On December 26, 2018, Vitol Americas Corp. (“Vitol”) filed a lawsuit in the 80th District Court of Harris County, Texas against Targa Channelview LLC, a subsidiary of the Company (“Targa Channelview”), seeking recovery of $129.0 million in payments made to Targa Channelview, additional monetary damages, attorneys’ fees and costs. Vitol alleges that Targa Channelview breached an agreement, dated December 27, 2015, for crude oil and condensate between Targa Channelview and Noble Americas Corp. (the “Splitter Agreement”), which provided for Targa Channelview to construct a crude oil and condensate splitter (the “Splitter”) adjacent to a barge dock owned by Targa Channelview to provide services contemplated by the Splitter Agreement. In January 2018, Vitol acquired Noble Americas Corp. and on December 23, 2018, Vitol voluntarily elected to terminate the Splitter Agreement claiming that Targa Channelview failed to timely achieve start-up of the Splitter. Vitol’s lawsuit also alleges Targa Channelview made a series of misrepresentations about the capability of the barge dock that would service crude oil and condensate volumes to be processed by the Splitter and Splitter products. Vitol seeks return of $129.0 million in payments made to Targa Channelview prior to the start-up of the Splitter, as well as additional damages. On the same date that Vitol filed its lawsuit, Targa Channelview filed a lawsuit against Vitol seeking a judicial determination that Vitol’s sole and exclusive remedy was Vitol’s voluntarily termination of the Splitter Agreement and, as a result, Vitol was not entitled to the return of any prior payments under the Splitter Agreement or other damages as alleged.
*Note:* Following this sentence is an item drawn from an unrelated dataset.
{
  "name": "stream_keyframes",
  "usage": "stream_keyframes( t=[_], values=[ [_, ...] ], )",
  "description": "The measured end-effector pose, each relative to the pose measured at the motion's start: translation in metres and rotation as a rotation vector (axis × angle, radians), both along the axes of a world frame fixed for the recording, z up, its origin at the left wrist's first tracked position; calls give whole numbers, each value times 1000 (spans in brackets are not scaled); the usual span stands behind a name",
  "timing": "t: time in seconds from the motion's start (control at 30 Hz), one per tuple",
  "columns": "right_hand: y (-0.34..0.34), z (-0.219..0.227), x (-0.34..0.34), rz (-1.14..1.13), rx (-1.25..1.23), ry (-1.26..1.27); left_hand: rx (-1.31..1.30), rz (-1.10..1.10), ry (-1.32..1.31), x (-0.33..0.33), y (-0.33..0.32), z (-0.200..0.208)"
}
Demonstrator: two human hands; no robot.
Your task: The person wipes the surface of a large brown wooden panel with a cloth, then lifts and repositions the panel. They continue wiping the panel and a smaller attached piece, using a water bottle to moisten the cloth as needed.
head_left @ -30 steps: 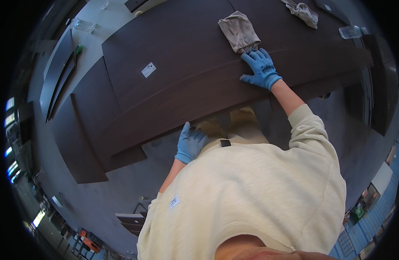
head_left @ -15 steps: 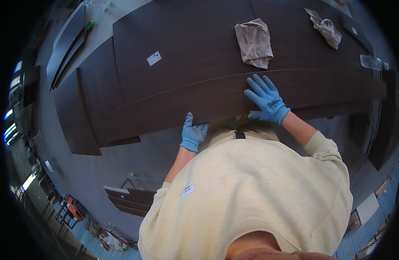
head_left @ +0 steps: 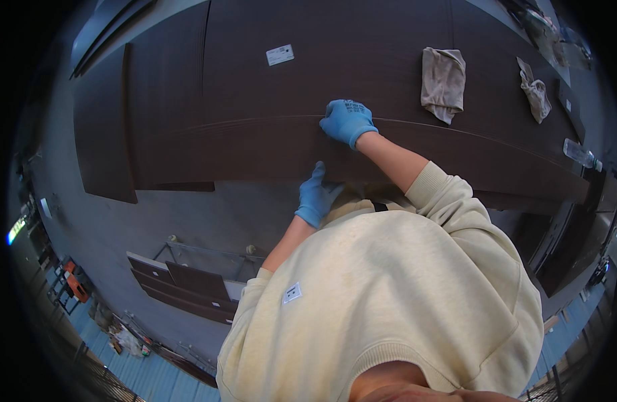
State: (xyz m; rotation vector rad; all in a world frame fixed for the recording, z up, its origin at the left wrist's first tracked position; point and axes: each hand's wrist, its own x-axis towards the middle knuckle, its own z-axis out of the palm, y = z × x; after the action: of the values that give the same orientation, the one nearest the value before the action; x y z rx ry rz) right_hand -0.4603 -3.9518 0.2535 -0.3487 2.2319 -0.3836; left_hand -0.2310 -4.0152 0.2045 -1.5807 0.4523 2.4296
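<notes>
A long narrow dark brown panel (head_left: 255, 151) lies along the near side of a wide dark brown panel (head_left: 335, 53). My right hand (head_left: 347, 122), in a blue glove, rests at the seam between the two, its fingers curled into a fist. I see nothing in that fist, though its underside is hidden. Closer to me, my left hand (head_left: 317, 197), also gloved in blue, is at the narrow panel's near edge. Its thumb points up over the edge, apart from the fingers, which lie in front of my body. A white label (head_left: 280, 55) is stuck on the wide panel.
Two beige cloths lie at the right, one folded (head_left: 444, 86) and one crumpled (head_left: 536, 94). Beyond them is a clear plastic bottle (head_left: 580, 154). More brown boards (head_left: 181, 285) sit on a metal-framed rack behind me at the left. Another panel (head_left: 101, 127) stands at the far left.
My right hand has moved left along the seam and gone from spread fingers to a fist. My left hand stays at the near edge. The view has shifted, so the cloths appear farther right.
</notes>
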Motion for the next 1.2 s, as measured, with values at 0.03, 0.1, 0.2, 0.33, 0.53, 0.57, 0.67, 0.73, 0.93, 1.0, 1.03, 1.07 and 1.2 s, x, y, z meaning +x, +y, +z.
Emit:
stream_keyframes(
  t=[0.03, 0.1, 0.2, 0.33, 0.53, 0.57, 0.67, 0.73, 0.93, 1.0, 1.03, 1.07, 1.2],
  values=[
    [-8, 2, 0, -26, 25, 4, -8, 4, -33, 0, 0, 1],
    [-21, 8, -1, -24, 23, -38, -49, -21, -25, -2, -1, 3],
    [-29, 19, -4, -50, 39, -63, -37, -36, -9, -4, -3, 9],
    [-33, 23, -4, -111, 35, -142, -50, -50, -67, -7, -7, 17],
    [-36, 21, -2, -44, -59, -74, -33, -74, -22, -6, -11, 15],
    [-39, 21, -2, -72, 24, -75, -21, -78, -18, -6, -11, 13],
    [-45, 24, -4, -248, 120, -210, 17, -85, -18, -6, -12, 10],
    [-52, 24, -3, -81, 67, -121, 9, -83, -53, -6, -12, 11],
    [-55, 20, -2, -69, 20, -118, -50, -83, -60, -8, -12, 16],
    [-54, 19, -2, -131, 65, -167, -39, -94, -53, -9, -13, 16],
    [-52, 19, -2, -183, 149, -170, -43, -92, -69, -9, -13, 16],
    [-54, 18, -1, -216, 143, -171, -38, -93, -54, -9, -14, 16],
    [-54, 18, 1, 11, -54, -90, -43, -99, -46, -7, -14, 16]
  ],
)
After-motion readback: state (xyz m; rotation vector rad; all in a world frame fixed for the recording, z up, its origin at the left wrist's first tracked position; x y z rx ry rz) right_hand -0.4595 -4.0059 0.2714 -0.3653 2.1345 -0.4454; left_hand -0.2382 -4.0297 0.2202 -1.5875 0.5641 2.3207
Targa also seeks recovery of its attorneys’ fees and costs in the lawsuit.
On October 15, 2020, the District Court awarded Vitol $129 million (plus interest) following a bench trial. In addition, the District Court awarded Vitol $10.5 million in damages for losses and demurrage on crude oil that Vitol purchased for start-up efforts. The Company plans to contest the award and is preparing an appeal to the Court of Appeals in Houston, Texas.
Additional information required for this item is provided in Note 13 – Contingencies, under the heading “Legal Proceedings” included in the Notes to Consolidated Financial Statements included under Part I, Item 1 of this Quarterly Report, which is incorporated by reference into this item.
Item 1A. Risk Factors.
For an in-depth discussion of our risk factors, see “Part I—Item 1A. Risk Factors” of our Annual Report in addition to the risk factors discussed below. All of these risks and uncertainties, including those risks discussed below, could adversely affect our business, financial condition and/or results of operations.
Our cash flow is affected by supply and demand for natural gas, NGL products and crude oil and by natural gas, NGL, crude oil and condensate prices, and decreases in these prices could adversely affect our results of operations and financial condition.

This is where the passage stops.